Ese sonido aterrador fue lo que empujó a mi madre y a otras mamás a salir corriendo a la calle y a encerrarnos en casa, para ver qué iba a pasar a partir de entonces. Y lo que pasó no sólo fueron las horas más angustiosas de la joven democracia española -que se alargó toda la madrugada y gran parte del martes 24 de febrero-, sino un evento personal que marcaría mi destino. En la mente de ese preadolescente, que trataba de procesar lo que escuchaba en la radio, lo que veía en la televisión y lo que comentaban sus preocupados padres, iba surgiendo de forma inconsciente una vocación. No quería ser político, ni desde luego militar (dadas las circunstancias), ni tampoco ponerme en el papel del príncipe Felipe -dos meses menor que yo-, cuando fue obligado por su padre a estar despierto aquella noche eterna. Lo que descubrí era que quería contar lo que estaba pasando. Quería bajar a la calle al día siguiente para contar la historia a los amigos del barrio, para contarles de los tanques que tomaron las calle de Valencia por orden del capitán general de esa región, el golpista Jaime Milans del Bosch, o contarles que el sudoroso rey se dirigió a la nación en un mensaje que salió en televisión a la 01:10 de la madrugada, para anunciar que estaba con la democracia y que, en su calidad de jefe de las Fuerzas Armadas, ordenaba a los golpistas que se entregasen de inmediato. Lo hicieron a las 11:45 de la mañana, cuando yo estaba durmiendo y fueron mis amigos los que me despertaron para contarme lo que había pasado.

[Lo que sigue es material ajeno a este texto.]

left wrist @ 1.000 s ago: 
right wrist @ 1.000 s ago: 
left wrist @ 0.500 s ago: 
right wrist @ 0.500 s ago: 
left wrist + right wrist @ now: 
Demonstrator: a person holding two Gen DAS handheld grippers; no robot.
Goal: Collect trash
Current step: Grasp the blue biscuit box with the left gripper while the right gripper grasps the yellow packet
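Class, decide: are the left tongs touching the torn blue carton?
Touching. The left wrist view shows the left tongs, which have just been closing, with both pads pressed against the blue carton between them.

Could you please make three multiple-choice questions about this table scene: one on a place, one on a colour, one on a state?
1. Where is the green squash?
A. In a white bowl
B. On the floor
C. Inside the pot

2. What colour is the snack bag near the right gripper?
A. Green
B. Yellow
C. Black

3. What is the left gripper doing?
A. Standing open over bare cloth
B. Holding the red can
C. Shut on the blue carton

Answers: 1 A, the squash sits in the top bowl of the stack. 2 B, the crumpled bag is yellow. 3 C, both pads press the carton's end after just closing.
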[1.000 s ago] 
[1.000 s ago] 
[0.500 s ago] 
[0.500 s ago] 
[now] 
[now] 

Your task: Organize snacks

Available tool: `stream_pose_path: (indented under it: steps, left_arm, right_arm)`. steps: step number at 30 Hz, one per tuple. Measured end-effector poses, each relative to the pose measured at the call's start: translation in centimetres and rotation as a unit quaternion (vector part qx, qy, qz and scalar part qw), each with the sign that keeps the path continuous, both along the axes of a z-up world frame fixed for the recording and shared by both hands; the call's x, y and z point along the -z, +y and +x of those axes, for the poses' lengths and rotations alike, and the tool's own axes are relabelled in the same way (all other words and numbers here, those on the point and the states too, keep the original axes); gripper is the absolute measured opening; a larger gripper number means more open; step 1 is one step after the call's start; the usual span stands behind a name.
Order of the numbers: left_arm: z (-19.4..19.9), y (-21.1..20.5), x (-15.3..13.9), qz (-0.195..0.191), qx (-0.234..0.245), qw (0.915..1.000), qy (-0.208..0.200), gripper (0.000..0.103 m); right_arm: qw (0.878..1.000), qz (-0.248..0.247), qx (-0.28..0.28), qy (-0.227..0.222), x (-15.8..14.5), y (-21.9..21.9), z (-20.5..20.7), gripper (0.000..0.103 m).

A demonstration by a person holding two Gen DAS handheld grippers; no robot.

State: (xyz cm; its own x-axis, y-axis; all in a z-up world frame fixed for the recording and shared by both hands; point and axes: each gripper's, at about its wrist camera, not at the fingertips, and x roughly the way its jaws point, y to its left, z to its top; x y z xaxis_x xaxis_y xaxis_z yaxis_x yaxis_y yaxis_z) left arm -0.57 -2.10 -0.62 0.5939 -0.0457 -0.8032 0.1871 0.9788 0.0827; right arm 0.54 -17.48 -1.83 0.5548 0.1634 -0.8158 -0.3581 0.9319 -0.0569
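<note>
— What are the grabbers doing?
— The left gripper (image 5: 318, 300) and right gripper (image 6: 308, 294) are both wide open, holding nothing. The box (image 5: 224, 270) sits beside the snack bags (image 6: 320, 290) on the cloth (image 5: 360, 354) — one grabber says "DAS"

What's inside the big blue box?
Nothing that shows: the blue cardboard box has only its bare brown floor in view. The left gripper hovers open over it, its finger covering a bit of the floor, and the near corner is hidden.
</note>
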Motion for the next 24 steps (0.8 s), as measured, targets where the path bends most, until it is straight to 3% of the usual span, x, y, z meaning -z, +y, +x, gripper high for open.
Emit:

Supongo (no recuerdo) que me decepcionó no haber dado “la exclusiva”, pero lo que sí entendí, pocos años después, fue que ese 23 de febrero de hace 40 años había decidido inconscientemente que quería ser periodista y que me habría encantado estar esa infausta noche en la redacción del amenazado periódico “El País”, para haber participado en lo que deberían haber hecho todos: un editorial único con la única cabeza posible: El País con la Constitución.

Y eso fue lo que, doce años después, me llevó al Máster de Periodismo del diario “El País”, donde conocí a mi compañera y amiga Nubia Macías que me dejaba hipnotizado cuando hablaba de su país y un día me dijo: ¿Por qué no te vas a México?

Y así fue como un golpe de Estado provocó un golpe del destino que llevó a querer contar historias, pero desde este lado del mundo.